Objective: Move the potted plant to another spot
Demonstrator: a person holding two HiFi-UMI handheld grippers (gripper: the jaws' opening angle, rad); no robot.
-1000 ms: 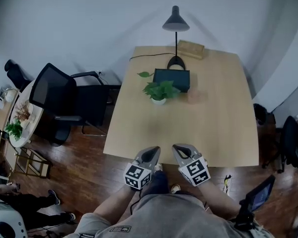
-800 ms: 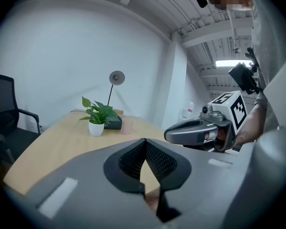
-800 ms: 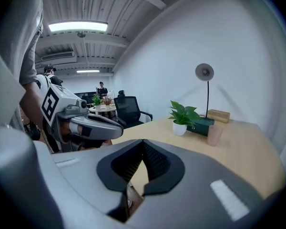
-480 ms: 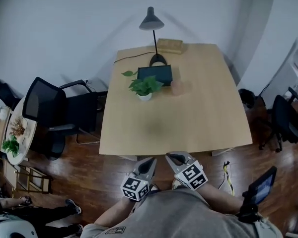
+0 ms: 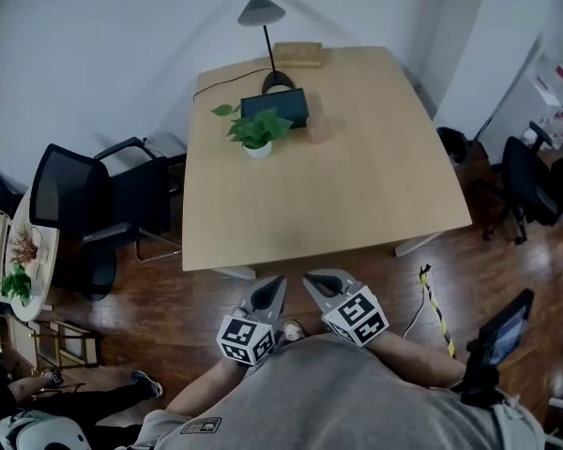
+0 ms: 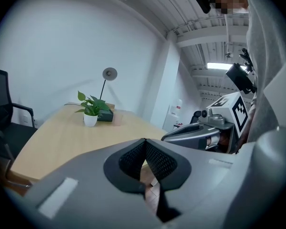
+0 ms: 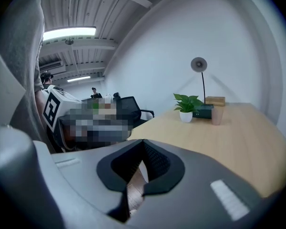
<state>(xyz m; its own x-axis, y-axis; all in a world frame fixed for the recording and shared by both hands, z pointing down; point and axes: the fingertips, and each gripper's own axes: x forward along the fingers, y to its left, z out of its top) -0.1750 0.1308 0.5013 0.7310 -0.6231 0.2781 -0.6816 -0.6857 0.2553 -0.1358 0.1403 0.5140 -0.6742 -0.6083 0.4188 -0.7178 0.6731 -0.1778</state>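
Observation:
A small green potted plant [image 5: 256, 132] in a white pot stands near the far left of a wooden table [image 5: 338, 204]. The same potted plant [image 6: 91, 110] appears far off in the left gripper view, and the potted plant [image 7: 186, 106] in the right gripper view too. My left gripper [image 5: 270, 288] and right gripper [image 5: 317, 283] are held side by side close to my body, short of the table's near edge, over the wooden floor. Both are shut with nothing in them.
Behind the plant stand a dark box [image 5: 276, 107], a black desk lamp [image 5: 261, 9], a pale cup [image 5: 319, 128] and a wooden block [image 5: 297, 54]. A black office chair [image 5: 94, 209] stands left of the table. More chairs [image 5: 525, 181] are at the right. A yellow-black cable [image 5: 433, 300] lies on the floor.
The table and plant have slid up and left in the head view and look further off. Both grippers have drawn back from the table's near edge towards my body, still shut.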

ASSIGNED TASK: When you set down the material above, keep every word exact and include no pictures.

RESULT OF THE EXERCISE:
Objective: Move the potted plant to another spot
Demonstrator: a person holding two HiFi-UMI handheld grippers (gripper: the jaws' opening angle, rad); no robot.
-1000 ms: 
-800 ms: 
-800 ms: 
-480 ms: 
+0 ms: 
+0 ms: 
+0 ms: 
<state>(xyz m; its own x-axis, y-axis; all in a world frame fixed for the recording and shared by both hands, z pointing down; point and axes: the fingertips, and each gripper's own axes: x forward along the fingers, y to its left, z out of its top) -0.1750 0.1308 0.5013 0.7310 -0.6231 0.2781 -0.6816 -0.6857 0.2553 -0.1358 0.1403 0.5140 -0.6742 -0.6083 0.4188 -0.7178 0.6731 -0.1778</state>
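Observation:
A small green potted plant [image 5: 256, 132] in a white pot stands near the far left of a wooden table [image 5: 338, 204]. The same potted plant [image 6: 91, 110] appears far off in the left gripper view, and the potted plant [image 7: 186, 106] in the right gripper view too. My left gripper [image 5: 270, 288] and right gripper [image 5: 317, 283] are held side by side close to my body, short of the table's near edge, over the wooden floor. Both are shut with nothing in them.
Behind the plant stand a dark box [image 5: 276, 107], a black desk lamp [image 5: 261, 9], a pale cup [image 5: 319, 128] and a wooden block [image 5: 297, 54]. A black office chair [image 5: 94, 209] stands left of the table. More chairs [image 5: 525, 181] are at the right. A yellow-black cable [image 5: 433, 300] lies on the floor.
The table and plant have slid up and left in the head view and look further off. Both grippers have drawn back from the table's near edge towards my body, still shut.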

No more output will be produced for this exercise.